Exercise requirements: Only the lines from the beginning of the data below through the line that contains "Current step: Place" should be repeated, exactly as written.
##### Dataset records
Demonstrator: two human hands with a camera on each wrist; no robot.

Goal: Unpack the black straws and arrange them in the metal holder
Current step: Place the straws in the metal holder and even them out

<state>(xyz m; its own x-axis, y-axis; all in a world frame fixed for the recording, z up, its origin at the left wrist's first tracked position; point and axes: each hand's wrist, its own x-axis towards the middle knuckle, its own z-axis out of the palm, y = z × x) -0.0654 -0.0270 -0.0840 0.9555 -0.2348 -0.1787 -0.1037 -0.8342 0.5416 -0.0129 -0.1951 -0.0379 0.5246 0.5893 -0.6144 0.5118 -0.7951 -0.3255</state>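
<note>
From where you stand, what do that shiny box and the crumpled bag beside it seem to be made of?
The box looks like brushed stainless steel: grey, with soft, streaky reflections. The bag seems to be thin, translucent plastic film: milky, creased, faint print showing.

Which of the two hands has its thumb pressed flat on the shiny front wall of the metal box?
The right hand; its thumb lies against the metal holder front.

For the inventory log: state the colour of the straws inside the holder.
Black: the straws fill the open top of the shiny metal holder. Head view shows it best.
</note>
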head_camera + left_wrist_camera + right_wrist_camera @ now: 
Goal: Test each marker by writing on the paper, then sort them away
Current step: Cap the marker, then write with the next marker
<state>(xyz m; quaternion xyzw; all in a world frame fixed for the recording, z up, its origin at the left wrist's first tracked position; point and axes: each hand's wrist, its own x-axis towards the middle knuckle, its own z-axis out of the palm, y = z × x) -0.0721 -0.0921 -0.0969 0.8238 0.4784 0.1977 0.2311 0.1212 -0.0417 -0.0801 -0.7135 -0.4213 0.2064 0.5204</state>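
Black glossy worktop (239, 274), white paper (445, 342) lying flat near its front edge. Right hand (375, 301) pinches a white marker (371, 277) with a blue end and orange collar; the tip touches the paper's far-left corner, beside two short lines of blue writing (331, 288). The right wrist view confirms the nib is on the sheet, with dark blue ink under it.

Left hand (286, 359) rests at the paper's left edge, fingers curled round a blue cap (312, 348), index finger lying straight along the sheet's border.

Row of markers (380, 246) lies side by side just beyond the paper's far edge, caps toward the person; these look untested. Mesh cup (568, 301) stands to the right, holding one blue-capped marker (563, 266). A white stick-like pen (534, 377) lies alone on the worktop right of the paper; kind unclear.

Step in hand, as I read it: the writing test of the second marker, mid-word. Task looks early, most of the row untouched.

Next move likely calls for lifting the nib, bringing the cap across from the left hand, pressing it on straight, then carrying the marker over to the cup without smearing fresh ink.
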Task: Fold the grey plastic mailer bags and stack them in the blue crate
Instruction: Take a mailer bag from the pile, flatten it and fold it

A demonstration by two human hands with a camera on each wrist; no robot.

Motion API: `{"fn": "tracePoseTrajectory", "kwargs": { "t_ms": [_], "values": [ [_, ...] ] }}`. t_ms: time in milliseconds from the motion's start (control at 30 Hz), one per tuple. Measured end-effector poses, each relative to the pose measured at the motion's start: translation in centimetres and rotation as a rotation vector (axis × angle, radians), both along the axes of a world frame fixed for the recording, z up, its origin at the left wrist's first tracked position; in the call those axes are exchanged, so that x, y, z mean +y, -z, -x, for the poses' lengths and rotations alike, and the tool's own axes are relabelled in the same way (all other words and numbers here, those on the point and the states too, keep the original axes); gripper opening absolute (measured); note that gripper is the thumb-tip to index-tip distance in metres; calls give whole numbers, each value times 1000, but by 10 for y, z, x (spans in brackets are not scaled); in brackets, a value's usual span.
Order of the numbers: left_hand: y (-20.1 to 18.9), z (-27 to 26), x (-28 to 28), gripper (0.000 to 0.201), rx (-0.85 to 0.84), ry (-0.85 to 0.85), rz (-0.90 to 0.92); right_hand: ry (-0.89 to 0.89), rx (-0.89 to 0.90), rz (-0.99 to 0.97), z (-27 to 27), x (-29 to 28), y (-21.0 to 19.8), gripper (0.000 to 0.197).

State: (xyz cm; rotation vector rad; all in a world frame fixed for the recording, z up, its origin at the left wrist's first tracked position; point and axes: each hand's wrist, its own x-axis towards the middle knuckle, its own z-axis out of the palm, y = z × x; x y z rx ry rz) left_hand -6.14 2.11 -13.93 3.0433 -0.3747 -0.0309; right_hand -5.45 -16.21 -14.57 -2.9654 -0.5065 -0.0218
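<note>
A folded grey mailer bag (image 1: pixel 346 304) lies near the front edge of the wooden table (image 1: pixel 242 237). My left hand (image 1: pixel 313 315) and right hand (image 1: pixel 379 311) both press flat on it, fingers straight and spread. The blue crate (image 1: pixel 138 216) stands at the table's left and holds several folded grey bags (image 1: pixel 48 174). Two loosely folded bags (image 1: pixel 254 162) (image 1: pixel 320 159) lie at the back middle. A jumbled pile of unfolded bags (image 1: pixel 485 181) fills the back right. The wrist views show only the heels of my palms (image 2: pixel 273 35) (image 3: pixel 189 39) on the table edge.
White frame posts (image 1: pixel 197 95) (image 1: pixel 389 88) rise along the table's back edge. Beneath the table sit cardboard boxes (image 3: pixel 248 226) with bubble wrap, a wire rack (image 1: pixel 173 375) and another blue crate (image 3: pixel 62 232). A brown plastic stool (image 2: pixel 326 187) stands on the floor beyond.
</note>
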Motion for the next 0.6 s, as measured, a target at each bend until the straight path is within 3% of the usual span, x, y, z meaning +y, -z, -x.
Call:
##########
Response to this exercise:
Demonstrator: two human hands with a camera on each wrist; no robot.

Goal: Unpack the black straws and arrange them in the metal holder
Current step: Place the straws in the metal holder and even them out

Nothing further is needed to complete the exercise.